___ SUPPLIED MATERIAL

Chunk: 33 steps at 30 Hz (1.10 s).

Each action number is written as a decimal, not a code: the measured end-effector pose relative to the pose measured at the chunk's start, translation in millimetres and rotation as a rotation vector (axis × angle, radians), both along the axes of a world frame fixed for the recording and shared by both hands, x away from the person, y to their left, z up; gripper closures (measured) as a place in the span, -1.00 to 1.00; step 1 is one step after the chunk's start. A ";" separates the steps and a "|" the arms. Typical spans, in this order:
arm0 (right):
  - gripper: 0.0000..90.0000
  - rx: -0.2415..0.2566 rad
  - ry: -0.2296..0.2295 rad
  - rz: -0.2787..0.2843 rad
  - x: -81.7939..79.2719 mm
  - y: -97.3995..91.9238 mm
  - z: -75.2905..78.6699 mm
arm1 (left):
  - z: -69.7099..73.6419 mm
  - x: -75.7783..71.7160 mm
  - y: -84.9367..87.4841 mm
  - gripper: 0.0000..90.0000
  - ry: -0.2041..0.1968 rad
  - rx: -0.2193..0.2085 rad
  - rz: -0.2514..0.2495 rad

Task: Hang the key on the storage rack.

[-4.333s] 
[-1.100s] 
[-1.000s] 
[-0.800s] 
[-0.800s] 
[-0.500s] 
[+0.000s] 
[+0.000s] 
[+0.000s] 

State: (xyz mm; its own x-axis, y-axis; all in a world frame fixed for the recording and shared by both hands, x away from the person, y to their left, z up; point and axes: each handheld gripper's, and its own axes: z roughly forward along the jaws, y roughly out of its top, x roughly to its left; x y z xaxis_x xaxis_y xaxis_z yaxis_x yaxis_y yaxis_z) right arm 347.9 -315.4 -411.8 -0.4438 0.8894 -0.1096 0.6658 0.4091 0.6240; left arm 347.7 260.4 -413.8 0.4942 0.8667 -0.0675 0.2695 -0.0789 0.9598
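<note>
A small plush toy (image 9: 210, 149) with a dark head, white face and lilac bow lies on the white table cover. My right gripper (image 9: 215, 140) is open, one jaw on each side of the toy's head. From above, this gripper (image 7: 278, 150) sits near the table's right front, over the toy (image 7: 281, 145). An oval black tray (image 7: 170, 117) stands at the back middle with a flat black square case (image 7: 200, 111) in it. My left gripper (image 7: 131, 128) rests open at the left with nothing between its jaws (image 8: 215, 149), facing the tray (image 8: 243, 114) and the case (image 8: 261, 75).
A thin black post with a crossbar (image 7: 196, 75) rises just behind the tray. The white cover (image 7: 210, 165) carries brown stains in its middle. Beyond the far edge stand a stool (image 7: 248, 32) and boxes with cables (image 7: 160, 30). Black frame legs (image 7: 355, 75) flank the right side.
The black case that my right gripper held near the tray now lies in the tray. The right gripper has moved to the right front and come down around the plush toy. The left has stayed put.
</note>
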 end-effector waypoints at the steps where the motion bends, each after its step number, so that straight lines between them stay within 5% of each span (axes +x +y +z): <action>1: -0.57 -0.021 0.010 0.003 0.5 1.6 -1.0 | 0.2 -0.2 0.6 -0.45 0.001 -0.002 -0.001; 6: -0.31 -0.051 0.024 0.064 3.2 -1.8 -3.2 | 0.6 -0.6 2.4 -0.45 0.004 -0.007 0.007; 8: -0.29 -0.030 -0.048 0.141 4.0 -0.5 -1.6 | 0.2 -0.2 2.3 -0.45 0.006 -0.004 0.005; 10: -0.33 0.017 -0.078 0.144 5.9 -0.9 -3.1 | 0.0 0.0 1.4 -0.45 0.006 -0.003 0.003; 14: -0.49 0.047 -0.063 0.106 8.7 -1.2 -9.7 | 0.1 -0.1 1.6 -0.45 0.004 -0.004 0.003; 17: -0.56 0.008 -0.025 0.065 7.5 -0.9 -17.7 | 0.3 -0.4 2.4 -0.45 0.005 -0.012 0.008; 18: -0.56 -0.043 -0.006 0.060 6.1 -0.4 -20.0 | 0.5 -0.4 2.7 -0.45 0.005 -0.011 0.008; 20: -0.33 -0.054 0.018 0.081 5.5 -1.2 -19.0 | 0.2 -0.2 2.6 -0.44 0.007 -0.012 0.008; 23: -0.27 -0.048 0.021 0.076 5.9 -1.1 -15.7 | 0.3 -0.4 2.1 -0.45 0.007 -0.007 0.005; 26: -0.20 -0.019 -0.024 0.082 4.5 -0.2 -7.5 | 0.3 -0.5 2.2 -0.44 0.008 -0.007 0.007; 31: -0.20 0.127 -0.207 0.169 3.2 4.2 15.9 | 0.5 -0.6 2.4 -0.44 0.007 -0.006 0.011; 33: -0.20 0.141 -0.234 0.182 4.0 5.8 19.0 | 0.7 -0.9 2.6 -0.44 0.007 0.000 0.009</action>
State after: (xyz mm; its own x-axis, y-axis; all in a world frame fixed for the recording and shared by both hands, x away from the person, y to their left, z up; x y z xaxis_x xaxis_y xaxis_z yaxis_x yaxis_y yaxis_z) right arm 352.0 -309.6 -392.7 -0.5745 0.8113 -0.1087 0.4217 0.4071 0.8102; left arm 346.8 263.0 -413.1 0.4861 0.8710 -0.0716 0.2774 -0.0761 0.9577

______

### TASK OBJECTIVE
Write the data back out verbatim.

### OUTPUT OF THE EXERCISE
Chunk: 33 steps at 30 Hz (1.10 s).

Each action number is written as a decimal, not a code: the measured end-effector pose relative to the pose measured at the chunk's start, translation in millimetres and rotation as a rotation vector (axis × angle, radians), both along the axes of a world frame fixed for the recording and shared by both hands, x away from the person, y to their left, z up; gripper closures (measured) as a place in the span, -1.00 to 1.00; step 1 is one step after the chunk's start. A ";" separates the steps and a "|" the arms. Typical spans, in this order:
arm0 (right):
  - gripper: 0.0000..90.0000
  - rx: -0.2415..0.2566 rad
  - ry: -0.2296..0.2295 rad
  - rz: -0.2787..0.2843 rad
  - x: -81.7939..79.2719 mm
  - y: -97.3995..91.9238 mm
  - z: -75.2905..78.6699 mm
arm1 (left):
  - z: -69.7099..73.6419 mm
  - x: -75.7783..71.7160 mm
  - y: -84.9367..87.4841 mm
  - gripper: 0.0000..90.0000
  - ry: -0.2041..0.1968 rad
  - rx: -0.2193..0.2085 rad
  - rz: -0.2514..0.2495 rad

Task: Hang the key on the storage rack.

[-4.333s] 
[-1.100s] 
[-1.000s] 
[-0.800s] 
[-0.800s] 
[-0.500s] 
[+0.000s] 
[+0.000s] 
[+0.000s] 

State: (xyz mm; its own x-axis, y-axis; all in a world frame fixed for the recording and shared by both hands, x away from the person, y to their left, z up; point and axes: each handheld gripper's, and its own axes: z roughly forward along the jaws, y roughly out of its top, x roughly to its left; x y z xaxis_x xaxis_y xaxis_z yaxis_x yaxis_y yaxis_z) right arm 347.9 -315.4 -411.8 -0.4438 0.8894 -0.1096 0.6658 0.4091 0.6240; left arm 347.7 260.4 -413.8 0.4942 0.8667 -0.0675 0.2695 -0.0789 0.9598
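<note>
A small plush toy (image 9: 210, 149) with a dark head, white face and lilac bow lies on the white table cover. My right gripper (image 9: 215, 140) is open, one jaw on each side of the toy's head. From above, this gripper (image 7: 278, 150) sits near the table's right front, over the toy (image 7: 281, 145). An oval black tray (image 7: 170, 117) stands at the back middle with a flat black square case (image 7: 200, 111) in it. My left gripper (image 7: 131, 128) rests open at the left with nothing between its jaws (image 8: 215, 149), facing the tray (image 8: 243, 114) and the case (image 8: 261, 75).
A thin black post with a crossbar (image 7: 196, 75) rises just behind the tray. The white cover (image 7: 210, 165) carries brown stains in its middle. Beyond the far edge stand a stool (image 7: 248, 32) and boxes with cables (image 7: 160, 30). Black frame legs (image 7: 355, 75) flank the right side.
The black case that my right gripper held near the tray now lies in the tray. The right gripper has moved to the right front and come down around the plush toy. The left has stayed put.
</note>
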 end-effector waypoints at the steps where the motion bends, each after its step number, so that straight lines between them stay within 5% of each span (axes +x +y +z): <action>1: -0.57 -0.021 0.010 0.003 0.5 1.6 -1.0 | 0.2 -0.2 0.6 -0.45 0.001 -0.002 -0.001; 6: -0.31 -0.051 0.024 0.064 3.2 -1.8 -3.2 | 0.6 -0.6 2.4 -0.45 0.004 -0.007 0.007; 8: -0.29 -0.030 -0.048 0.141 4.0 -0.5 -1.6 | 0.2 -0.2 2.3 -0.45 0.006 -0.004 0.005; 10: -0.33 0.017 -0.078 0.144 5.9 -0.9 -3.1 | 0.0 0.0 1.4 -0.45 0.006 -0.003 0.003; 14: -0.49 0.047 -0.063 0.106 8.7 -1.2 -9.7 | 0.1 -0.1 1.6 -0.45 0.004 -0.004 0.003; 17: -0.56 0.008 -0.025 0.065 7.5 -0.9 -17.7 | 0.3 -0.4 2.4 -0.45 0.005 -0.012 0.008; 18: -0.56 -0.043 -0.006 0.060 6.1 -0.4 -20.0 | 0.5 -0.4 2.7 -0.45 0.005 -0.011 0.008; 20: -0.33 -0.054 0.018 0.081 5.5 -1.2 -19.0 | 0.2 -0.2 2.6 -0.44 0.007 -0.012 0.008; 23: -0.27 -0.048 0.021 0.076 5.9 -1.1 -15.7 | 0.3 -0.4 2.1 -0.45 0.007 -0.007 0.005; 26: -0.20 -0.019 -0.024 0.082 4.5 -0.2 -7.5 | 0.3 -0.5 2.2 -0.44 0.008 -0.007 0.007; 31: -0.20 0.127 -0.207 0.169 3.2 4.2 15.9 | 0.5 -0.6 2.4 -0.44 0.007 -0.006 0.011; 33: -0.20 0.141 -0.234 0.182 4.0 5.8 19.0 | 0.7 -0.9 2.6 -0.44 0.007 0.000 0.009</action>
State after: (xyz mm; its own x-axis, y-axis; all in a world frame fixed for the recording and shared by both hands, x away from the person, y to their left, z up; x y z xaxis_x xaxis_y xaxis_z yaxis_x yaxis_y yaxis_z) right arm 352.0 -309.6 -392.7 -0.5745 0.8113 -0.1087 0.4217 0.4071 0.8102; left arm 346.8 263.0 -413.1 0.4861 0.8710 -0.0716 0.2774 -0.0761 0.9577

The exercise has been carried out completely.